Modernidade, como nas questões sobre se experimentação do sexo antes do casamento era mesmo parte do desenvolvimento do jovem, e uma atitude mais conservadora em relação ao número de parceiros andavam de mãos dadas, já que o Operation Match foi um sintoma e também um veículo de mudanças na forma de namorar em uma época em que a revolução sexual ainda estava no início, mas as mulheres já começavam a ter acesso à pílula anticoncepcional.
Tecnologia poderia criar amor à primeira vista?

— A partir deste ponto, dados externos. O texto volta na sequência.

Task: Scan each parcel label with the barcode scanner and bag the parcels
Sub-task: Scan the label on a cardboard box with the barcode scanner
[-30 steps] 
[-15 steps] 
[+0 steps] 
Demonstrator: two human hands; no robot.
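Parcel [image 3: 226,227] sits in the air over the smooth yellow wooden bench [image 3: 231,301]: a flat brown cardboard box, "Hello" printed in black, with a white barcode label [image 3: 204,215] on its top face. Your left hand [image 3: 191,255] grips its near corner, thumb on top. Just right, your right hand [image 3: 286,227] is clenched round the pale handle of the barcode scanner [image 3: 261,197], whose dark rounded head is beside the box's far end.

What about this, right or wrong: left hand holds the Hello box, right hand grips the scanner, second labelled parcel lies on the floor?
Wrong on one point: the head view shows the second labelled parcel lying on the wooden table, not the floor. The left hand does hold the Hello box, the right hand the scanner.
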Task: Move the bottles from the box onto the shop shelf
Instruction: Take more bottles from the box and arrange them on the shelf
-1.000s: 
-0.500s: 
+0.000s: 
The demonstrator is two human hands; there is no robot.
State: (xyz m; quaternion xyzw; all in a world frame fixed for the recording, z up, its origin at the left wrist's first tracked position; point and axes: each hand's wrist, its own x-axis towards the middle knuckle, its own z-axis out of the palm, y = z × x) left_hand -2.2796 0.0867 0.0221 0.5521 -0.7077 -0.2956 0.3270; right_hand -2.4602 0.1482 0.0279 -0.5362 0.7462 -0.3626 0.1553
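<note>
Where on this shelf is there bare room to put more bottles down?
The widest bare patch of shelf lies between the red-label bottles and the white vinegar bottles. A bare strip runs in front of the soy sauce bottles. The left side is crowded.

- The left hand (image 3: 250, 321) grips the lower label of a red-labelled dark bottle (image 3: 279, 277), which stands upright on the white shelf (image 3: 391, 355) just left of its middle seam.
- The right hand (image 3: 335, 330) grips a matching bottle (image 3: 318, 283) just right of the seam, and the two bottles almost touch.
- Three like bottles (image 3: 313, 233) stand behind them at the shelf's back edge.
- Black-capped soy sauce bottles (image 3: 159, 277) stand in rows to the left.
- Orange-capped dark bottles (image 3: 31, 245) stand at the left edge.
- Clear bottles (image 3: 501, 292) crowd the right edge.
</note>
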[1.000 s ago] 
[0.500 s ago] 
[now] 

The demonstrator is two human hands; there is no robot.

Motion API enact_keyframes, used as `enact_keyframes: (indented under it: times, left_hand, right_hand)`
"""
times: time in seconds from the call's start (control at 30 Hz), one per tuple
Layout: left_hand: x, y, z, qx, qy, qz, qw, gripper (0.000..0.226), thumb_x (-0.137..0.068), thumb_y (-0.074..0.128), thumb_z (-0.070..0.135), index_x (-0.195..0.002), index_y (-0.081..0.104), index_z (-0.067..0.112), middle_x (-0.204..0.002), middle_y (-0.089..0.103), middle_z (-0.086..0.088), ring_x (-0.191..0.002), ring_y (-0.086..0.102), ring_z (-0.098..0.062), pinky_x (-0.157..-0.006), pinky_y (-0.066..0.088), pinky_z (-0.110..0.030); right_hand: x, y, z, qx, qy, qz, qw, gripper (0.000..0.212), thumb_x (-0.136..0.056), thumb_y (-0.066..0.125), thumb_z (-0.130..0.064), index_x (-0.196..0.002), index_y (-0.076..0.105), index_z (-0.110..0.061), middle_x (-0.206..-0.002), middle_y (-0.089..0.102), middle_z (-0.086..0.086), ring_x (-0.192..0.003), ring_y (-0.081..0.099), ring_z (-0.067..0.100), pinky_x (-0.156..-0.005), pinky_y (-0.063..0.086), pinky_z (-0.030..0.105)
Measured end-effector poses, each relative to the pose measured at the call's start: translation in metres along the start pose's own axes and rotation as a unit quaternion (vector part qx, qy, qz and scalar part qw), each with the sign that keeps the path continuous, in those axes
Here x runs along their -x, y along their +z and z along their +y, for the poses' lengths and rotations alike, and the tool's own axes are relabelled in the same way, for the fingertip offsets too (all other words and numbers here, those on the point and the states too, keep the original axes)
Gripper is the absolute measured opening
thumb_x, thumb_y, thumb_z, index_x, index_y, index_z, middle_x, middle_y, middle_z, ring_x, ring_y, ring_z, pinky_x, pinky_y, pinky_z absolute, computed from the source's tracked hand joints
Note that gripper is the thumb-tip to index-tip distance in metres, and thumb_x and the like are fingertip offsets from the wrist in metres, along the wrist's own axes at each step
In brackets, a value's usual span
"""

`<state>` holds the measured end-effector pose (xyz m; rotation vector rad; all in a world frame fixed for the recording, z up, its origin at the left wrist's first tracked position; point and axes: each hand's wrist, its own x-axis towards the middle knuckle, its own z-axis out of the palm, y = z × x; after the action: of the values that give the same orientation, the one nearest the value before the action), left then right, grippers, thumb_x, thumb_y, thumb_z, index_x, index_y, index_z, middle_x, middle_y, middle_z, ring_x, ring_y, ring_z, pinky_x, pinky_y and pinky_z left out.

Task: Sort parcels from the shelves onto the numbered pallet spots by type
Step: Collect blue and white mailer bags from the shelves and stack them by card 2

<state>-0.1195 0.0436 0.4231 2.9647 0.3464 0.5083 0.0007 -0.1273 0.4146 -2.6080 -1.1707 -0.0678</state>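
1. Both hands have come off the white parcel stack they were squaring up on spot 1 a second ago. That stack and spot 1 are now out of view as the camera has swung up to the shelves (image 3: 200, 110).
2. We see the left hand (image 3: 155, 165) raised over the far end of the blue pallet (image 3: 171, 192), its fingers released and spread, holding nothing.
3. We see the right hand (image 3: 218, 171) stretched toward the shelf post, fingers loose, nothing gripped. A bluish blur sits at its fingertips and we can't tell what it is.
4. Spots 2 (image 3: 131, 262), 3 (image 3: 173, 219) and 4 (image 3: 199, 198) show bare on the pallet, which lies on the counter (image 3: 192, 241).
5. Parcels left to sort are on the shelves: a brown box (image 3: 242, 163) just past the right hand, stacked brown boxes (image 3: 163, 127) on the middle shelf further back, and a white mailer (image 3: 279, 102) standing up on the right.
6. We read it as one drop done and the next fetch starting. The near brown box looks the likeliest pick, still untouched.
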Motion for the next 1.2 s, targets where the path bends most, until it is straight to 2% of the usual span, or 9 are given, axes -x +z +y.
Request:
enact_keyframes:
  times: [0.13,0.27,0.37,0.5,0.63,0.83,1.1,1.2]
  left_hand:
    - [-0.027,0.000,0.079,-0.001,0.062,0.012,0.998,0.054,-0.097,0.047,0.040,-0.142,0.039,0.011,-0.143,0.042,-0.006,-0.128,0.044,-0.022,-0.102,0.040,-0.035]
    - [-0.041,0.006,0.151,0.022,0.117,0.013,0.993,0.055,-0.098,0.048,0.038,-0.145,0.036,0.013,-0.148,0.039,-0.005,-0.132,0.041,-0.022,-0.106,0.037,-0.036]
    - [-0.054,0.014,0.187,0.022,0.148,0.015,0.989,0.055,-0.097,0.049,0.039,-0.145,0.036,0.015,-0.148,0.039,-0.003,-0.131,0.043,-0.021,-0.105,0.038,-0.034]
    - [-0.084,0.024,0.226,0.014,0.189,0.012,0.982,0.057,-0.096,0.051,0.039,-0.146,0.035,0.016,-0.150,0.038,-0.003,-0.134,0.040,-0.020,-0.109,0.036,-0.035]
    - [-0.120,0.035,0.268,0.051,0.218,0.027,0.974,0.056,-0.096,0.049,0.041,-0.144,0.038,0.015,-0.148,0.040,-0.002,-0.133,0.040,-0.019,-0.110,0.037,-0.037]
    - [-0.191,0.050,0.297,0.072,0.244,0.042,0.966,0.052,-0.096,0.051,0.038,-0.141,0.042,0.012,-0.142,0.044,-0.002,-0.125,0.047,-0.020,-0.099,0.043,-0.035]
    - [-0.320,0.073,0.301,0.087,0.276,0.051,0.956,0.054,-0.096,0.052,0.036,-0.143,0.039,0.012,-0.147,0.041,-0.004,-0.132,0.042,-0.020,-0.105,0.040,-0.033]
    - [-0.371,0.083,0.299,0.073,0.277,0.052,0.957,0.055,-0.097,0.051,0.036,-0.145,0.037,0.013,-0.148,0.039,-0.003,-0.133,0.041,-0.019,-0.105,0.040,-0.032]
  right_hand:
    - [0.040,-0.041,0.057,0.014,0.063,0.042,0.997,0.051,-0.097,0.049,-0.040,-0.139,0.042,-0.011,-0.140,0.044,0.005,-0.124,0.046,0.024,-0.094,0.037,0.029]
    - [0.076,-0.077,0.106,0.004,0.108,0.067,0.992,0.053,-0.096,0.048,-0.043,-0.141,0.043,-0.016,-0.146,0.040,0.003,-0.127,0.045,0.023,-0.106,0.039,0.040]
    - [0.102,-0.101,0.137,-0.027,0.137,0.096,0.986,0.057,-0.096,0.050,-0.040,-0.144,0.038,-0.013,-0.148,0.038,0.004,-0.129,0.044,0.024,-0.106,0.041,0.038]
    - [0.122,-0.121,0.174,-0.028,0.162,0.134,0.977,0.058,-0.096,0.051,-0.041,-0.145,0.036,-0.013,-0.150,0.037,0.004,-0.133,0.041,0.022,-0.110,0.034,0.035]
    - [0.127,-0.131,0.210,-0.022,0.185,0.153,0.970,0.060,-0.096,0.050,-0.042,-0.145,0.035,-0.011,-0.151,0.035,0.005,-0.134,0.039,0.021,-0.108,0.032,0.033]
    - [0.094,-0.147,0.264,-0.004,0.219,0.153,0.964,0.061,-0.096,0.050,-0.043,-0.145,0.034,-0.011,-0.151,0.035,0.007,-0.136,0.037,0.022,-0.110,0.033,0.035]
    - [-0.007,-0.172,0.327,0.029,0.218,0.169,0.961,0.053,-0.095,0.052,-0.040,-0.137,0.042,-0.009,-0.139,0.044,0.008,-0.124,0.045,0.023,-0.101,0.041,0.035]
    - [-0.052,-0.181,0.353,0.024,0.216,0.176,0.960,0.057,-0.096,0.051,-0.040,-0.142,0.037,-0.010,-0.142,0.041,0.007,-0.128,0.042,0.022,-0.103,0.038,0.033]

Em vez do celular em mãos, Tarr e Morrill tinham a seu dispor uma "máquina da IBM" — um enorme computador modelo IBM 1401 que ocupava uma sala inteira e que eles levantaram fundos para alugar após juntarem forças com Douglas Ginsburg, então estudante da Universidade Cornell e parceiro na fundação da empresa que ficou conhecida como Compatibility Reasearch, Inc., segundo reportagem do jornal universitário Harvard Crimson, de 1965.
O trio cobrava uma taxa de US$ 3 pelos seus serviços e, após seis meses do lançamento, cerca de 90 mil questionários já haviam sido preenchidos. No total, mais de 100 mil pessoas usaram o Operation Match, estima o The Wall Street Journal. As respostas eram então convertidas em cartões, que recebiam "furos", como uma espécie de gabarito lido hoje digitalmente por estudantes após provas de vestibulares.
Cabia ao computador então calcular a compatibilidade entre cartões, pareando os estudantes com quem tivesse respostas mais parecidas. Depois do processo, os participantes recebiam os nomes e telefones de cinco potenciais "matches" — e o contato ficava por conta deles.
Ainda hoje, Tarr garante que o sistema rendeu muitas histórias de amor de sucesso, o que é discutível visto que logo deixou de operar, mas certamente criou uma indústria: depois dele vieram o Dateline, nos anos 70 e 80, o Match.com em 1995, Grindr nos anos 2000, e dali em diante OkCupid, Tinder, Hinge, Bumble, Happn e outros.
De acordo com o Federal Reserve Banks, o número de casados nos EUA que se conheceram online já passa dos 50% desde 2017. E tudo começou com o Operation Match. Apesar de Tarr ter encontrado amor apenas anos depois e à moda antiga, em um encontro às cegas, sua esposa — autora de um livro recém-lançado sobre o projeto — chegou a sair com um homem que o Operation Match indicou para ela.
Ironicamente, o "date" foi tão ruim que o cara teria dito a ela que "gostaria de matar Jeff Tarr". Ainda bem, a história deles teve final feliz, ainda que sem a ajuda da tecnologia.